1. Field of the Invention
The present invention relates to a method for the preparation of biocompatible collagen-glycosaminoglycan composite materials by vapor phase crosslinking with aldehydes.
2. Description of the Prior Art
Composite materials made of collagen and glycosaminoglycan (GAG) have been shown to be highly useful for certain biochemical applications. For example, U.S. Pat. No. 4,060,081 (Yannas et al, 1977), the teachings of which are hereby incorporated by reference, discloses a multilayer membrane suitable for use as synthetic skin. The bottom layer, which is placed in contact with a woundbed, is a highly porous lattice comprising collagen that is crosslinked with GAG. This lattice provides a biophysical supporting structure in which cells can migrate and proliferate to heal the wound.
The typical procedures that have been used in the past to prepare collagen/GAG composite materials are described in U.S. application Ser. No. 30,183, filed on Apr. 16, 1979, now U.S. Pat. No. 4,280,954 and U.S. application Ser. No. 169,897, filed July 17, 1980, now abandoned; the teachings of both of these applications are herein incorporated by reference. Briefly, a preferred embodiment of these procedures comprises the following steps, in sequence:
1. Mechanically cutting and grinding a source of collagen into particulate form.
2. Soaking the particulate collagen in dilute acetic acid.
3. Homogenizing the solution in a blender.
4. Adding a source of glycosaminoglycan which has been ground into particulate form. Typically, enough GAG is added to the solution to comprise about 6% to about 12% by dry weight of the composite material.
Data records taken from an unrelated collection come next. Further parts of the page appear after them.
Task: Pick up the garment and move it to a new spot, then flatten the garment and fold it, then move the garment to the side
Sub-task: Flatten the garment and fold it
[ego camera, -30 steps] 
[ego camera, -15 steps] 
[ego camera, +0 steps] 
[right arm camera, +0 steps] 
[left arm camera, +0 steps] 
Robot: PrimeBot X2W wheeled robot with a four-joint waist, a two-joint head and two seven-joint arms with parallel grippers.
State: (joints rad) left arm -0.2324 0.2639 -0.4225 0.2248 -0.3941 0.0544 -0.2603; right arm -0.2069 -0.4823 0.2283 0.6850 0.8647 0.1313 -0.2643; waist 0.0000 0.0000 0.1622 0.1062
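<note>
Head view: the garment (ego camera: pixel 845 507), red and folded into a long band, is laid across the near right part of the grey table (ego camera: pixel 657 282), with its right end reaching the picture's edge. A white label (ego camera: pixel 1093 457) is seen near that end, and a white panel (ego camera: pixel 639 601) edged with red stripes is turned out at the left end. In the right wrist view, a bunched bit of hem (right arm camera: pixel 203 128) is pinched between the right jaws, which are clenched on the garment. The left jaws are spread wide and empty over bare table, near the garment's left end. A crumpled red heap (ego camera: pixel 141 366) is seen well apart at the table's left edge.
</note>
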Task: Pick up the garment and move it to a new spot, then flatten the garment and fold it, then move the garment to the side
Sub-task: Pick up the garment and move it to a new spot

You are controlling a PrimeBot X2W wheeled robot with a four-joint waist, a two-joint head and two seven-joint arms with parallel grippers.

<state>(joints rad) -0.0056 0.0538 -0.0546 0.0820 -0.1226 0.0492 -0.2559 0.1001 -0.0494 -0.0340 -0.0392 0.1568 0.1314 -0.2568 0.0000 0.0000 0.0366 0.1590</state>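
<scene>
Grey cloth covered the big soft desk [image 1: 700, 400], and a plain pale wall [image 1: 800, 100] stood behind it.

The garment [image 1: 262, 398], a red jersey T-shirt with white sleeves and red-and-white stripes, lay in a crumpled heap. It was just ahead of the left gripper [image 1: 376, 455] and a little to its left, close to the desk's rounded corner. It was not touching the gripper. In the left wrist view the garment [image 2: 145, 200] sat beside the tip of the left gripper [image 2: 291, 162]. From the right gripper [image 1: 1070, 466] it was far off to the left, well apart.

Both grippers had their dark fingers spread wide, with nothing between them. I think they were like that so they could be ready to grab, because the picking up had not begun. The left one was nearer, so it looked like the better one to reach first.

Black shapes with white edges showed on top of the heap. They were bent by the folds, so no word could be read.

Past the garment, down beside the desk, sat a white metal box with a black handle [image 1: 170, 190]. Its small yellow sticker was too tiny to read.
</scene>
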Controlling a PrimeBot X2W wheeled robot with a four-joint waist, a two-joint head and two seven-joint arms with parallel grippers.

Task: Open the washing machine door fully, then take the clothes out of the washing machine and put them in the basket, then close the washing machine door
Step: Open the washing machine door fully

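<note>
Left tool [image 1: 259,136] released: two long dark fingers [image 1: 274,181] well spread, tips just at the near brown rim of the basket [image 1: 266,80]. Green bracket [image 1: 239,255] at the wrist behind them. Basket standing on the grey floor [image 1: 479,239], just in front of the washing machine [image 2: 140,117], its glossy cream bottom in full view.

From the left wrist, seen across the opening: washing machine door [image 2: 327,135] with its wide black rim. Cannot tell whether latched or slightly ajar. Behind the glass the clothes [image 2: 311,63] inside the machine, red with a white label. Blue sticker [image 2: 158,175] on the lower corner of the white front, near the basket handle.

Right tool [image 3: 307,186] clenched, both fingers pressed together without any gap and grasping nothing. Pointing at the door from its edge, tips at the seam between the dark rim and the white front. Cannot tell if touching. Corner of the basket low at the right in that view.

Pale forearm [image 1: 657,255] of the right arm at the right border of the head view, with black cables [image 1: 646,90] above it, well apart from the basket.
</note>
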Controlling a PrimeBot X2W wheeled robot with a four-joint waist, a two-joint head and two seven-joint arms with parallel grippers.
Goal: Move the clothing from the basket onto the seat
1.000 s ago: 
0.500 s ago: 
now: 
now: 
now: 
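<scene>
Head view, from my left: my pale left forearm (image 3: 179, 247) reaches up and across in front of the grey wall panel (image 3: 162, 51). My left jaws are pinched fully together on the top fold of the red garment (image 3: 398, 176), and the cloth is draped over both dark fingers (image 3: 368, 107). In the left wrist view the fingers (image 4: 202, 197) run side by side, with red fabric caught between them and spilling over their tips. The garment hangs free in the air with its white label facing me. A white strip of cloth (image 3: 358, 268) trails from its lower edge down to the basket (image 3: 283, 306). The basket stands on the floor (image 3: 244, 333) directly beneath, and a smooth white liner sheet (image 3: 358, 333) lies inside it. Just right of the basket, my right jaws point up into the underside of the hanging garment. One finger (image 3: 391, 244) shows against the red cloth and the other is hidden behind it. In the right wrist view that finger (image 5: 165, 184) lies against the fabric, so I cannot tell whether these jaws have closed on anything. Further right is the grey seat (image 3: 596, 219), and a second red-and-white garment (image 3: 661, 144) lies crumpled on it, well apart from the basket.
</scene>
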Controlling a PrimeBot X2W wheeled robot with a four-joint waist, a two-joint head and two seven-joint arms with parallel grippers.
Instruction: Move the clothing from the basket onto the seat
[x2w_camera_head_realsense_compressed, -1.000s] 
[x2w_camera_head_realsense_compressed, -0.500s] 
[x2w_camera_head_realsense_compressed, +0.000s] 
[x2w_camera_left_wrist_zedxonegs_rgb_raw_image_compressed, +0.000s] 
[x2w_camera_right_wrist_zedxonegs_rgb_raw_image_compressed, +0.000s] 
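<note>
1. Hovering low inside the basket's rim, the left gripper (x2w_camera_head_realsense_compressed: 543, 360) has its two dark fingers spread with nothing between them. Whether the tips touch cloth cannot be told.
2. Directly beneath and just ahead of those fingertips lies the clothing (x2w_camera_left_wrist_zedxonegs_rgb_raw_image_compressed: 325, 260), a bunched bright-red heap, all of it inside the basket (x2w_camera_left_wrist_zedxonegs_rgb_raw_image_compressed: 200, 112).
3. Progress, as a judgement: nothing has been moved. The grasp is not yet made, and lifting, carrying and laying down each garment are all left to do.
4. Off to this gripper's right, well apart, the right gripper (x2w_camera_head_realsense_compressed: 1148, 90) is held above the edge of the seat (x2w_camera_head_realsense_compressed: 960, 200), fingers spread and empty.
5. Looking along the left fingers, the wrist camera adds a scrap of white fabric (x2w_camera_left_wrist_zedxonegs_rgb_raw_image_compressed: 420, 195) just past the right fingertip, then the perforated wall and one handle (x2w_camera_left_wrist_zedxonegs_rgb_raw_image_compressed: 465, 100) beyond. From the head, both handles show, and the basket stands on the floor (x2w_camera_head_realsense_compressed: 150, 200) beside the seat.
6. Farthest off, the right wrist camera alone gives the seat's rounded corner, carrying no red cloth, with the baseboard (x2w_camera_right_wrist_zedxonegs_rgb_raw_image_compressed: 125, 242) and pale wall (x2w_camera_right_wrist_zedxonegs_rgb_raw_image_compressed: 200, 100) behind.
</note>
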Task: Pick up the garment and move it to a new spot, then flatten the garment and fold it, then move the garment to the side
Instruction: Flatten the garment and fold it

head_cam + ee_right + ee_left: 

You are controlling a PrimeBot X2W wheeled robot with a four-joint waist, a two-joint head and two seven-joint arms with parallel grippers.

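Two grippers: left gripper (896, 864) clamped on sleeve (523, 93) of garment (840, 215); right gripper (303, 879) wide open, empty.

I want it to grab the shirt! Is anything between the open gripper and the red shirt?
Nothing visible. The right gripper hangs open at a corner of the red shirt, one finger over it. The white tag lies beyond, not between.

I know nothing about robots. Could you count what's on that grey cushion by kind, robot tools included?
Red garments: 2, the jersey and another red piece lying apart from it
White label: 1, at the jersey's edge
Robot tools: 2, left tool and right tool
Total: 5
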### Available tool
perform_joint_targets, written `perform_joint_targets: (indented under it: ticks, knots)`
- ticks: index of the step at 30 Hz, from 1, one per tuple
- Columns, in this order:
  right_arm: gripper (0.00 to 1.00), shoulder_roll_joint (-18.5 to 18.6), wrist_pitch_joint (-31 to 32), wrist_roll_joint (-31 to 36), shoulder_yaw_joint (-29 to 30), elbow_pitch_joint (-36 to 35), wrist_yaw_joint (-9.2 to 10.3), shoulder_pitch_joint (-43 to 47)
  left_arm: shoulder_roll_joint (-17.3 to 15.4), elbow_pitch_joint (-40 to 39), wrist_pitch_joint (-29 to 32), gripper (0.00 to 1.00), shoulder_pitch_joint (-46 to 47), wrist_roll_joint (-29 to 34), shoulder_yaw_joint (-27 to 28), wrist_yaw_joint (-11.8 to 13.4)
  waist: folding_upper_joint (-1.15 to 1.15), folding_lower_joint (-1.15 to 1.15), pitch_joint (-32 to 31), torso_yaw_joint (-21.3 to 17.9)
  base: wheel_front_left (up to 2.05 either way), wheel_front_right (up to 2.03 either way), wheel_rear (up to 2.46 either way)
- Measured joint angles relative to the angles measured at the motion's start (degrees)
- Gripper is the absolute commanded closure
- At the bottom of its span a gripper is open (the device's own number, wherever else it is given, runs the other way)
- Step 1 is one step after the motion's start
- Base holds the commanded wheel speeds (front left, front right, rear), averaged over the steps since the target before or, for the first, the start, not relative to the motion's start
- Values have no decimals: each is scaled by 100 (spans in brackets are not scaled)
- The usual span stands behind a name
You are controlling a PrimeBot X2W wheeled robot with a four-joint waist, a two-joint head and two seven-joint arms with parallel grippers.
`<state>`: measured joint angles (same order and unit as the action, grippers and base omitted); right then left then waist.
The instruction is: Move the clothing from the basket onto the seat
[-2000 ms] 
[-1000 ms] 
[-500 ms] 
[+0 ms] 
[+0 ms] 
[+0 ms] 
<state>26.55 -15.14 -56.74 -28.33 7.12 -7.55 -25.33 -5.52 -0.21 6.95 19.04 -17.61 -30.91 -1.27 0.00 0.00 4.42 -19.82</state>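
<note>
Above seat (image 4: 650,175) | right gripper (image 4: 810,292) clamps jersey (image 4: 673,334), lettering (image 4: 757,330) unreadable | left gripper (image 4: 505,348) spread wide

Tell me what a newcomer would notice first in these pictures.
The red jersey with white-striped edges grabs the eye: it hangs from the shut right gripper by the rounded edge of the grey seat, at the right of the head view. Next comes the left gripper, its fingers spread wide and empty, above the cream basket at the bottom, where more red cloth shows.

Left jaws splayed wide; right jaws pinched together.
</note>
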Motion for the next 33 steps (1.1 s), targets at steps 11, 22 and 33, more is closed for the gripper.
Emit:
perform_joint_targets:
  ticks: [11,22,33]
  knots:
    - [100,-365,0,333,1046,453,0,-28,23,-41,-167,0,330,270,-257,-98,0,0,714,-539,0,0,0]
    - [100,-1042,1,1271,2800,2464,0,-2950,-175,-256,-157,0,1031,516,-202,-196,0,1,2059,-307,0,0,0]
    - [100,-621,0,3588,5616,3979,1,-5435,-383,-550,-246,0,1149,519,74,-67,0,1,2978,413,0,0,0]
The collagen/GAG mixture normally co-precipitates out of the acidic solution and forms a fibrous dispersion.
5. Homogenizing the precipitate in a blender.
6. Freezing the solution quickly in a shallow pan.
7. Subjecting the frozen dispersion to a high degree of vacuum, thereby causing the acidic fluid to evaporate while the spatial configuration of the partially crosslinked fibrils is maintained.
8. Contacting the freeze-dried product with a solution containing a crosslinking agent such as glutaraldehyde.
The composite material thus formed may be treated by additional procedures to remove all traces of aldehyde and to increase the crosslinking density and strength of the composite material.
Furthermore, U.S. Pat. No. 4,350,629 to Yannas et al discloses a method for improving the biocompatibility of the composite materials made by this general method. An aqueous dispersion of collagen is swollen in acid and contacted with a crosslinking agent prior to adding GAG to the solution. The resulting composite material causes extremely low or undetectable levels of blood platelet aggregation. The teachings of U.S. Pat. No. 4,350,629 are also hereby incorporated by reference.
Although the composite materials produced by the methods described in these patents and patent applications are extremely useful as synthetic skin and other prosthetic devices, certain problems still remain relating to storage and shelf-life of these materials.
In the current process for crosslinking porous sheets based on collagen and GAG, the sheets are placed in an aqueous solution of glutaraldehyde or a similar crosslinking agent. The crosslinked sheets are then rinsed in water and typically stored in an alcohol/water solution until ready for use as grafts. Storage in an alcohol/water solution has two disadvantages. First, the shelf-life of the collagen-GAG sheets in alcohol/water is limited to several weeks due to gradual degradation of collagen in the medium. Second, storage in a liquid makes transporation of the artificial skin cumbersome.
Both of these problems could be resolved if the collagen-GAG sheets could be crosslinked and stored in a dry state. Such an alternative procedure would allow storage of the sheets in the dry state with attendant increased shelf-life and significantly increase convenience in transporation. Unfortunately, freeze drying of the porous sheets following wet processing leads to significant loss in the porosity of the sheets and in substantial or total loss of performance of the sheets as grafts for the treatment of wounds. A different treatment is therefore needed for the production of artificial skin. Ruderman et al, J. Biomed. Mater. Res., 7, 263-265 (1973), discloses a vapor-phase crosslinking of collagen sponges with formaldehyde. However, the tensile strength of the untreated sponge was approximately 5 times greater than the tensile strength of the treated sponges; i.e., the bonds formed by the reaction with formaldehyde were said to be weaker than the hydrogen bonds they replaced. Accordingly, this reference teaches against the use of vapor-phase treatment with aldehydes to produce crosslinking in synthetic skins since the strength of a synthetic skin is very important.
Accordingly, there remained prior to this invention a need for new methods for crosslinking collagen-GAG composite materials intended for use as artificial skin.